This guideline covers children and young people with autism spectrum disorder (across the full range of intellectual ability) from birth until their 19th birthday. It covers the different ways that health and social care professionals can provide support, treatment and help for children and young people with autism, and their families and carers, from the early years through to their transition into young adult life.
This guideline should be used alongside autism spectrum disorder in under 19s: recognition, referral and diagnosis and autism spectrum disorder in adults: diagnosis and management.
In June 2021, we added new recommendations on interventions for feeding problems, including restricted diets to highlight the need for assessment and referral for children and young people. For more information, see the update decision.
This guideline includes recommendations on:
- general principles of care
- families and carers
- specific interventions for the core features of autism
- interventions for behaviour that challenges
- life skills and coexisting problems
- interventions for autism that should not be used
- transition to adult services
Who is it for?
- Healthcare professionals
- Social care practitioners
- Children and young people with autism, and their families and carer
Is this guideline up to date?
We checked this guideline in June 2021 and found no new evidence that affects the recommendations. We are monitoring important initiatives in progress that may affect future service delivery. We will regularly review their potential impact on our autism guidelines.
Guideline development process
This guideline was previously called autism: the management and support of children and young people on the autism spectrum.
The recommendations in this guideline represent the view of NICE, arrived at after careful consideration of the evidence available. When exercising their judgement, professionals and practitioners are expected to take this guideline fully into account, alongside the individual needs, preferences and values of their patients or the people using their service.
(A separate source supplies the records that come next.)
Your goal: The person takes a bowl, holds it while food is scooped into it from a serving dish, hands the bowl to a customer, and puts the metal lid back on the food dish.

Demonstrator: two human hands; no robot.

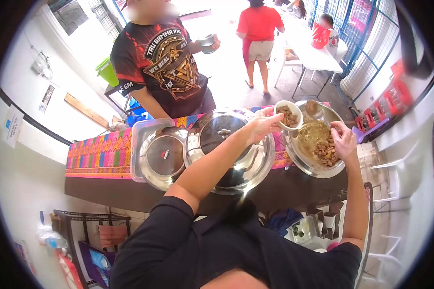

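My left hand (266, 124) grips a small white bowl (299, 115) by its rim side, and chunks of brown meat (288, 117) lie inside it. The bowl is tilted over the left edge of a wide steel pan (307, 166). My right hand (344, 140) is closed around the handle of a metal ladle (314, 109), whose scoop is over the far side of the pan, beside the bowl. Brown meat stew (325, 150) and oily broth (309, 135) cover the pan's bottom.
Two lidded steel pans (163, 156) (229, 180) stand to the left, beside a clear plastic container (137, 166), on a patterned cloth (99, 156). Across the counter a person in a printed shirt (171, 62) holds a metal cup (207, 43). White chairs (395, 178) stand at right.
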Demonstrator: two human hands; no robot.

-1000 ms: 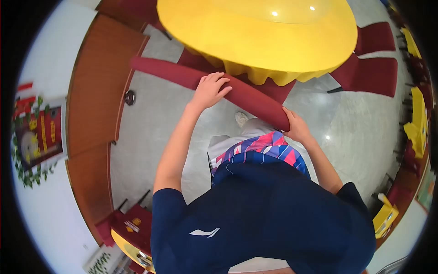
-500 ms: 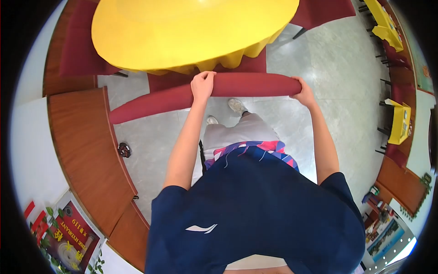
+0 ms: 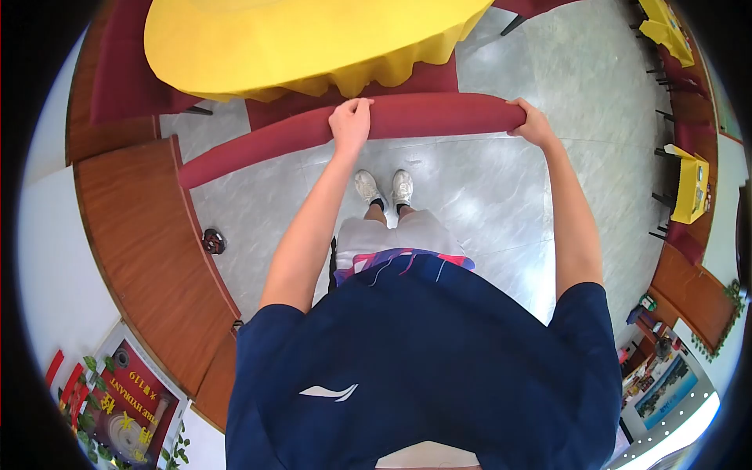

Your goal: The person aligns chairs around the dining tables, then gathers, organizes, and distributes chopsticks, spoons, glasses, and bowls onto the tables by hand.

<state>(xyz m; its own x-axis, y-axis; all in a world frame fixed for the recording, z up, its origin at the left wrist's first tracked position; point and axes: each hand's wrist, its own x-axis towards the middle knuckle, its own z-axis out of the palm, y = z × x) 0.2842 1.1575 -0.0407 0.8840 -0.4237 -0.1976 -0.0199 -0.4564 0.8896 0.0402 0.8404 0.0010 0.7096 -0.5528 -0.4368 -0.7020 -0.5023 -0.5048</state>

It is not mandatory to apply the recommendations, and the guideline does not override the responsibility to make decisions appropriate to the circumstances of the individual, in consultation with them and their families and carers or guardian.
All problems (adverse events) related to a medicine or medical device used for treatment or in a procedure should be reported to the Medicines and Healthcare products Regulatory Agency using the Yellow Card Scheme.
Local commissioners and providers of healthcare have a responsibility to enable the guideline to be applied when individual professionals and people using services wish to use it. They should do so in the context of local and national priorities for funding and developing services, and in light of their duties to have due regard to the need to eliminate unlawful discrimination, to advance equality of opportunity and to reduce health inequalities. Nothing in this guideline should be interpreted in a way that would be inconsistent with complying with those duties.
Commissioners and providers have a responsibility to promote an environmentally sustainable health and care system and should assess and reduce the environmental impact of implementing NICE recommendations wherever possible.